Numerous studies have shown that yFMT can restore the aged gut microbiota to young-like gut microbiota [27,33,34]. yFMT to aged mice can enhance intestinal barrier function, with increasing occludin, claudin, and zonula occludens-1 (ZO-1) expression in the intestine 24 weeks after FMT, the intestinal structure showed less swelling mucosa, sub-epithelial space expansion, and well-arranged villi compared to non-FMT mice [35]. Regulatory T (Treg) cells in the intestinal lamina propria are anti-inflammatory and suppress immune responses [36]. yFMT to aged mice increased CD4+Foxp3+ Treg cells in the small intestine. The mucins are produced by goblet cells in the intestine and are protective of the host. yFMT to aged mice can enhance the number of mature goblet cells and increase mucin gene expression in large intestines. The intestinal integrity was increased by yFMT [27]. Germinal center reaction in Peyer’s patches of the small intestine is diminished in aged mice, yFMT or co-housing with young mice can rescue the reduced germinal center reaction in aged mice [37]. M cells are specialized enterocytes in Peyer’s patches of the small intestine, which can transport antigens and show immunosurveillance function. Aging causes a decline in functional M cell maturation. However, housing aged mice on used bedding from young mice was sufficient to enhance the functional maturation of M cells in Peyer’s patches of aged mice [38]. Aging is characterized by disordered bile acid homeostasis. Intermittent co-housing with young mice for ten weeks can decrease the ratios of primary to secondary bile acids in the liver, serum, and intestinal segments in aged mice, thus rescuing the disordered bile acids homeostasis [39]. Housing aged mice in dirty cages of young mice for one week can protect aged mice from subsequent CDI infection, with decreased mortality rate and increased early innate immune responses [40,41]. To conclude, these findings suggest that yFMT can restore the aged gut microbiota to young-like gut microbiota, increase intestinal barrier function, and rescue the disordered bile acids homeostasis.

Benefits for eyes

Eyes are sensitive and vulnerable to age-related functional decline and inflammatory damage. As age advances, the complement protein C3 and pro-inflammatory cytokines increase in the retina which causes retina degeneration. yFMT to aged mice significantly reduced C3 and pro-inflammatory cytokines in the eyes of aged mice.
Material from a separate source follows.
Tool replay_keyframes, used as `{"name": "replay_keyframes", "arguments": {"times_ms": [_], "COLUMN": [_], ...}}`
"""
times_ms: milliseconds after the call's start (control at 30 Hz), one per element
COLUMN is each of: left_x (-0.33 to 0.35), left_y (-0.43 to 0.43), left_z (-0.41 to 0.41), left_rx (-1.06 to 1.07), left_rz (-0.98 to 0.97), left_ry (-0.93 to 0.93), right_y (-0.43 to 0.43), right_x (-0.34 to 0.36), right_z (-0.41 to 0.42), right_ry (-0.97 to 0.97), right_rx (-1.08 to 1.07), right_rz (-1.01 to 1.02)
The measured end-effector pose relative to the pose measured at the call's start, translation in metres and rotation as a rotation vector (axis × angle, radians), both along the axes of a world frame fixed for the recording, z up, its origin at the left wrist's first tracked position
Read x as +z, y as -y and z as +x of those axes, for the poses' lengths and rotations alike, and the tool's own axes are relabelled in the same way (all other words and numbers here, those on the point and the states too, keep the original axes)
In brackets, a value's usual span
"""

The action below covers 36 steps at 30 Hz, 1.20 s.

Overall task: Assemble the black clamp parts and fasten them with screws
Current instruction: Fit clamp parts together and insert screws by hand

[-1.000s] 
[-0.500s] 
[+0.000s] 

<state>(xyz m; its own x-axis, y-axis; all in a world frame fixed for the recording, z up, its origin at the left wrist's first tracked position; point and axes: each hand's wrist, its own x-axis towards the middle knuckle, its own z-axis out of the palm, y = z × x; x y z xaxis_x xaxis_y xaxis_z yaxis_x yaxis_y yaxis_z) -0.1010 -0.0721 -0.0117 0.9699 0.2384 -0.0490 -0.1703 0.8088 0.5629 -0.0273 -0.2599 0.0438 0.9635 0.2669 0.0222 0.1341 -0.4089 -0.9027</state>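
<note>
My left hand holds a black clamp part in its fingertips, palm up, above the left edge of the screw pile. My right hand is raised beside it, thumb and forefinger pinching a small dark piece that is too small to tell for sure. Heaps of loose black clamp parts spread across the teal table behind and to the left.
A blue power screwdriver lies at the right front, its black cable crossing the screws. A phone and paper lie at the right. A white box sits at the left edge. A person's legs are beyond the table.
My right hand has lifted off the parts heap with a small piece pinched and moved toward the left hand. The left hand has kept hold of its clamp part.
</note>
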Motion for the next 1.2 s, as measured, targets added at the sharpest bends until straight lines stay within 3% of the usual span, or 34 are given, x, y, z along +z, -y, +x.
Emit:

Retinal pigment epithelial protein RPE65, which is critical for retinal visual pigment regeneration in photoreceptors, was increased after yFMT in aged mice [34]. The lacrimal glands are highly susceptible to aging, with increased inflammation, lipid deposition, and disturbed rhythmic transcriptomic profiling. yFMT to aged mice can reduce chronic inflammation and lipid deposition, improve rhythmic transcriptomic profiling, and change the aberrant neural response of the aging lacrimal glands in aged mice [33]. yFMT to aged zebrafish can diminish the areas of all retinal layers and re-organize the histological assembly of aged eyes. Proteome perturbation of aged eyes caused by perfluorobutane sulfonate can be effectively shifted by the yFMT towards the control phenotype, suggesting the high ameliorative potential of yFMT along the gut-retina axis [42]. In sum, these findings indicate that yFMT can reduce inflammation of the aged eyes, and improve rhythmic transcriptomic profiling of the aging lacrimal glands.

Benefits for bone

yFMT can alleviate bone loss in aged rats with senile osteoporosis [35]. Transplanting the gut microbiota of young children to osteoporotic mice can prevent bone loss, enhance bone growth, and maintain bone strength, while the gut microbiota of aged people could not induce bone protective effects in osteoporotic mice [43].

Other benefits

yFMT to aged zebrafish can alleviate the hyperglycemia symptom in the elderly by stimulating the secretion of insulin [44]. yFMT to aged zebrafish can increase body weights, and decrease vacuolization structure defects in aged livers. The digestive activity of lipids was improved, which was associated with activating mitochondrial β-oxidation of fatty acids in the liver of aged zebrafish [45]. Older BALB/c mice receiving FMT from younger BALB/c mice showed increased tight junction-related genes in the colon, and increased Salmonella infection survival compared to control mice [46]. Co-housing with young mice can reduce hepatic inflammation and splenomegaly in old mice (Fig. 1) [39].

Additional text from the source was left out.